> **Task goal**
In the entries below, some lines hold the string "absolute"; please say how many, giving the number and nothing else.

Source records

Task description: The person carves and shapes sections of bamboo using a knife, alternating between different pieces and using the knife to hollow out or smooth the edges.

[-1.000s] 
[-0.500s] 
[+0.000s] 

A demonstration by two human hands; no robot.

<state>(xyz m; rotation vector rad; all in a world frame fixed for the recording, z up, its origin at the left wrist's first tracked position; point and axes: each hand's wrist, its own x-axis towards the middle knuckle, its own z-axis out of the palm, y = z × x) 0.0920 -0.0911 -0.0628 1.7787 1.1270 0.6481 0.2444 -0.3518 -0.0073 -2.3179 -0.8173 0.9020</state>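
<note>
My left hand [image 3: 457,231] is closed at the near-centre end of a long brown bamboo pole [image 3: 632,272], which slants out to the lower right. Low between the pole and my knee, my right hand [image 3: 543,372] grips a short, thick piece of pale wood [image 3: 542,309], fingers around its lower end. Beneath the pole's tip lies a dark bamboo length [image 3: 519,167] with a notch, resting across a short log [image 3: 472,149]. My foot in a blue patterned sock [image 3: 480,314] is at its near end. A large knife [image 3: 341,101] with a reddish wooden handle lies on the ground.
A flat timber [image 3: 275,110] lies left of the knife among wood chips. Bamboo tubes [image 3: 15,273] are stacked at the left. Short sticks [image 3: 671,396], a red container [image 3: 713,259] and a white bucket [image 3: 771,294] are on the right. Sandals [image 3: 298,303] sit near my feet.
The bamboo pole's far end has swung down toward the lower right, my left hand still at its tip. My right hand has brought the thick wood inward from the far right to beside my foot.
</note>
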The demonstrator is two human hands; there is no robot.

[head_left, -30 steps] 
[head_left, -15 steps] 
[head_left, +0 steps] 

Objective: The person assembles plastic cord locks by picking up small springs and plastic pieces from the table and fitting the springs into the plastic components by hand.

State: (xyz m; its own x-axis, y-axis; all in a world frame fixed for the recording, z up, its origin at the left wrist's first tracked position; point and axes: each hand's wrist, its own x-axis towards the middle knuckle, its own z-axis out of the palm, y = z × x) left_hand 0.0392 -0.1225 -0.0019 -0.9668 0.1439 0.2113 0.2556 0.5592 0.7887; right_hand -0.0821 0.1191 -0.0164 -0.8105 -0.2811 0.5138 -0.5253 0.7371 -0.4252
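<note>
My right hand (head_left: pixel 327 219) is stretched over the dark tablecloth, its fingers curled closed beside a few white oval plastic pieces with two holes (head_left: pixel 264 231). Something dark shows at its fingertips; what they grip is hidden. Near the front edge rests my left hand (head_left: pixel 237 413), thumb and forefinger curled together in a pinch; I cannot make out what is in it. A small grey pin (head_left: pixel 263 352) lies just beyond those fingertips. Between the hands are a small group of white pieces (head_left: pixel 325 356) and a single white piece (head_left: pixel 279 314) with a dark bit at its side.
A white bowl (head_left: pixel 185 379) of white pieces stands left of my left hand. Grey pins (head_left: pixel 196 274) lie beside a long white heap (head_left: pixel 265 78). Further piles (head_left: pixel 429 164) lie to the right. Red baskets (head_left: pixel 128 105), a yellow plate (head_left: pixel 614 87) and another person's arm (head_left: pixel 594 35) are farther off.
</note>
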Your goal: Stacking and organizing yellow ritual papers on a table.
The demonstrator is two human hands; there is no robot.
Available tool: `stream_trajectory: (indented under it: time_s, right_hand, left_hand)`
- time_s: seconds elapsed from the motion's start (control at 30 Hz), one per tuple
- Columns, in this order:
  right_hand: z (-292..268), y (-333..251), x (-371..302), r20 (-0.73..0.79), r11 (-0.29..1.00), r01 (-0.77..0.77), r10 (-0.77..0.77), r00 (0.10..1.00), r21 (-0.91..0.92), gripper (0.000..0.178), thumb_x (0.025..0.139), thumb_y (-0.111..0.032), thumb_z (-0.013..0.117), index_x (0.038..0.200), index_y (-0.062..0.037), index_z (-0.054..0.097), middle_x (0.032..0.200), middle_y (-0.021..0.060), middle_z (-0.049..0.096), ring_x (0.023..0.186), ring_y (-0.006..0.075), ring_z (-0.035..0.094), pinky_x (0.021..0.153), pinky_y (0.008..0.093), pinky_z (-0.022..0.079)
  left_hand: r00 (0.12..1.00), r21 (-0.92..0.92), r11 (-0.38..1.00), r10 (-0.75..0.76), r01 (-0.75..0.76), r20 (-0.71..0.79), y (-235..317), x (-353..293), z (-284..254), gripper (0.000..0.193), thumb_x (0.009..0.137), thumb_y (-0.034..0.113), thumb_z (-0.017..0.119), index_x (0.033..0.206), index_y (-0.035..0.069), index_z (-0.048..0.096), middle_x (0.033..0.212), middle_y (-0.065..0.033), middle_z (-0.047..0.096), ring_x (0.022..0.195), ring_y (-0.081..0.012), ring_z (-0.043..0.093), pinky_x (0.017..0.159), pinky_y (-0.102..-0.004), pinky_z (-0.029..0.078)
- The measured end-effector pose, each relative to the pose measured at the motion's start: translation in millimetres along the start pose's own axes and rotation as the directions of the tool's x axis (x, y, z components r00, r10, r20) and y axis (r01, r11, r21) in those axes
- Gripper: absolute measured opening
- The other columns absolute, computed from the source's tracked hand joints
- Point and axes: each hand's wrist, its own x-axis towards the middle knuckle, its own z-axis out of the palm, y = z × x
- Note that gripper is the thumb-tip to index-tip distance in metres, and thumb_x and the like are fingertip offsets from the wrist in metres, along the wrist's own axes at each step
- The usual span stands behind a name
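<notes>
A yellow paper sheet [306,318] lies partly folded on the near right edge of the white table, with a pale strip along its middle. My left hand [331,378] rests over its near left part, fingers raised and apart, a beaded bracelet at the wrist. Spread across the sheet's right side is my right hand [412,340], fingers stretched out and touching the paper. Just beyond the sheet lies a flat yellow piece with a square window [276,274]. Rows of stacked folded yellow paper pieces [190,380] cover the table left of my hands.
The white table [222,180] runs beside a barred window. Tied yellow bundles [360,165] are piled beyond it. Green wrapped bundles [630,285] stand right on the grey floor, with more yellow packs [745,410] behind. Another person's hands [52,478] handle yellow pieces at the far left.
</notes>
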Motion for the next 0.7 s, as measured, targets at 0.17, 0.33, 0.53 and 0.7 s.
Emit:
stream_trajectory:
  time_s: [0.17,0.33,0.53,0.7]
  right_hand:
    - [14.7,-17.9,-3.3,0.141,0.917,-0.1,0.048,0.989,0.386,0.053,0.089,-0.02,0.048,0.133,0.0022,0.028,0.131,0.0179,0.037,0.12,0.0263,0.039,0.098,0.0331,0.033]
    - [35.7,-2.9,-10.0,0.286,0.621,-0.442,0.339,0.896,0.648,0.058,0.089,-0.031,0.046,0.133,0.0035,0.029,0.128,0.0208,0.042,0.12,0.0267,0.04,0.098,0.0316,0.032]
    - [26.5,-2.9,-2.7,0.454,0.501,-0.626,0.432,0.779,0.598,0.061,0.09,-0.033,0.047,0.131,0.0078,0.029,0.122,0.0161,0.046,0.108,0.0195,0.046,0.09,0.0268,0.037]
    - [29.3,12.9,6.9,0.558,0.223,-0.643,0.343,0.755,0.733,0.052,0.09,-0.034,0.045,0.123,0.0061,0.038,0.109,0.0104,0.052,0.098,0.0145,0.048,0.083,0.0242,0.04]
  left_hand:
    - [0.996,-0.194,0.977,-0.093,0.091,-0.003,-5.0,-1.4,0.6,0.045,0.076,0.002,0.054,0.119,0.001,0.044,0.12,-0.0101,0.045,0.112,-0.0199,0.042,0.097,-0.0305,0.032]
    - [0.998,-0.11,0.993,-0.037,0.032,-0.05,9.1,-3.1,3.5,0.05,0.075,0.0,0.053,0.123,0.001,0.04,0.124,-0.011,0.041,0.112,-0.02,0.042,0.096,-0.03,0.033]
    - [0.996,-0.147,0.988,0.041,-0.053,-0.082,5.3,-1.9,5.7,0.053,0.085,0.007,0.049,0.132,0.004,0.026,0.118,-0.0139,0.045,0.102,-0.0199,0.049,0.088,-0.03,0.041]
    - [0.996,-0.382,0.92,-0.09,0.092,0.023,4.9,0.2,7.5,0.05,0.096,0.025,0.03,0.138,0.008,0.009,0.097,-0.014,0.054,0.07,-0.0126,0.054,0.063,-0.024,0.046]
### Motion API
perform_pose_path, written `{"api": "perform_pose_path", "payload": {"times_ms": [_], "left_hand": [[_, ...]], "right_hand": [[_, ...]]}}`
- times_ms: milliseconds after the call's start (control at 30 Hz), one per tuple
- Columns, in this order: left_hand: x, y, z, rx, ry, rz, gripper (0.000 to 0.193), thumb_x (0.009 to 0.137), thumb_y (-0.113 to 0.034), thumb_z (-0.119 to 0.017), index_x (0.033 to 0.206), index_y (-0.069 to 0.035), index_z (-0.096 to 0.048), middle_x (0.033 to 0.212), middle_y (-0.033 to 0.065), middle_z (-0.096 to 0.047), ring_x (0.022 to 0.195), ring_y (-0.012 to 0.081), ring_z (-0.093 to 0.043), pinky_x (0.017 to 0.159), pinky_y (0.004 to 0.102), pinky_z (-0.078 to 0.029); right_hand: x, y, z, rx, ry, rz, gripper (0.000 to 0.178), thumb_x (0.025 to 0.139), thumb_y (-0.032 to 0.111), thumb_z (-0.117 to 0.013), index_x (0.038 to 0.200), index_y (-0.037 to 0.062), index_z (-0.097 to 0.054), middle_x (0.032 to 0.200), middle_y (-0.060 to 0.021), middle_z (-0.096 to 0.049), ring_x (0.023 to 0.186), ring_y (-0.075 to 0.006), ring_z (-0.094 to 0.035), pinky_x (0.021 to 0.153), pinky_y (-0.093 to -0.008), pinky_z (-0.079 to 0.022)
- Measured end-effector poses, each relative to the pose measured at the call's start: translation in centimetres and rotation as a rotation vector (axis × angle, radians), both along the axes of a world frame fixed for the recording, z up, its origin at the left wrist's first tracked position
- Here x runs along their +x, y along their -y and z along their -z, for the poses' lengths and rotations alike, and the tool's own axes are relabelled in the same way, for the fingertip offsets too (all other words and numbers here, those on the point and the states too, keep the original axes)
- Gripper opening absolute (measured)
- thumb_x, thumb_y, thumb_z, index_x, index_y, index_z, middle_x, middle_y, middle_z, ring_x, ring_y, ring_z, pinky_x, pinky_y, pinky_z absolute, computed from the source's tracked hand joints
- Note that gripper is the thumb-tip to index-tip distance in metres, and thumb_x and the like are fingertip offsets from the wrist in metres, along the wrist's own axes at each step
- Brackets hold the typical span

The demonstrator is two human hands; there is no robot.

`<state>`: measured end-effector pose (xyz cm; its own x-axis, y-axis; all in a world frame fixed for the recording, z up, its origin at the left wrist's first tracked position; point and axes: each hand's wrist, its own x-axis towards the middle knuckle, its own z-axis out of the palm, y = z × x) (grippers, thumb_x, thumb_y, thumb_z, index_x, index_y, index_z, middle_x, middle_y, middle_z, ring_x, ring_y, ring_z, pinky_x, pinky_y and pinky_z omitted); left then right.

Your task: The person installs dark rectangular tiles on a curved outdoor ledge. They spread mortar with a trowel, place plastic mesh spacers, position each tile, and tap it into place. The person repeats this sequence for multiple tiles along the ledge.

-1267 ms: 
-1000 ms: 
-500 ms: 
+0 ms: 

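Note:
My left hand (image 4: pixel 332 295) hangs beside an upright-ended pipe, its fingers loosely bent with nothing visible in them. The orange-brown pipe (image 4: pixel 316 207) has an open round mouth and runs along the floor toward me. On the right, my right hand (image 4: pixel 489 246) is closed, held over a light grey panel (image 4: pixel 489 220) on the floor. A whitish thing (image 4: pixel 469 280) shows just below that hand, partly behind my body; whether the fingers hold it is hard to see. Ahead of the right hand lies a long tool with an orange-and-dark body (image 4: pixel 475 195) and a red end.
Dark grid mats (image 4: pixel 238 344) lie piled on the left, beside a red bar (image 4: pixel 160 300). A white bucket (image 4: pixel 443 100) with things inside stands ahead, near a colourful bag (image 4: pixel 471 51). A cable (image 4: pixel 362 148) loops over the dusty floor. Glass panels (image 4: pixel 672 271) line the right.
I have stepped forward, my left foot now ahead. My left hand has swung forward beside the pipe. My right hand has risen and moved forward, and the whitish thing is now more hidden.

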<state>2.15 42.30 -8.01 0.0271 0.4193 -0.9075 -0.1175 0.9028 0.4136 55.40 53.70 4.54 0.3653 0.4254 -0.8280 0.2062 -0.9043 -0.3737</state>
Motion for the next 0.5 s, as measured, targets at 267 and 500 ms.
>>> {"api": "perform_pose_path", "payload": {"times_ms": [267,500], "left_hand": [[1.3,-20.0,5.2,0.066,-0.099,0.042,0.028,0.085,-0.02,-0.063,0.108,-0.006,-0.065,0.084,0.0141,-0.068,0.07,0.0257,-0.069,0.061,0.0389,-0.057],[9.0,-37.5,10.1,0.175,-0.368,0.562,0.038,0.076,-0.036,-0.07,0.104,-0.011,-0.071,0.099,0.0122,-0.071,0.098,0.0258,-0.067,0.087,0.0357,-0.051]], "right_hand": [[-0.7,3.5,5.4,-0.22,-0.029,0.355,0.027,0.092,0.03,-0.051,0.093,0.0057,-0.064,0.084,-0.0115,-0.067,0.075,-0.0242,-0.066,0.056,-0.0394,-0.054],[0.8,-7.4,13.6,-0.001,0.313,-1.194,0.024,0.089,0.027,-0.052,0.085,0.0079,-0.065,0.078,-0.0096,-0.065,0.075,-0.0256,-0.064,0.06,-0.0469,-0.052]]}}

> **Task solution**
4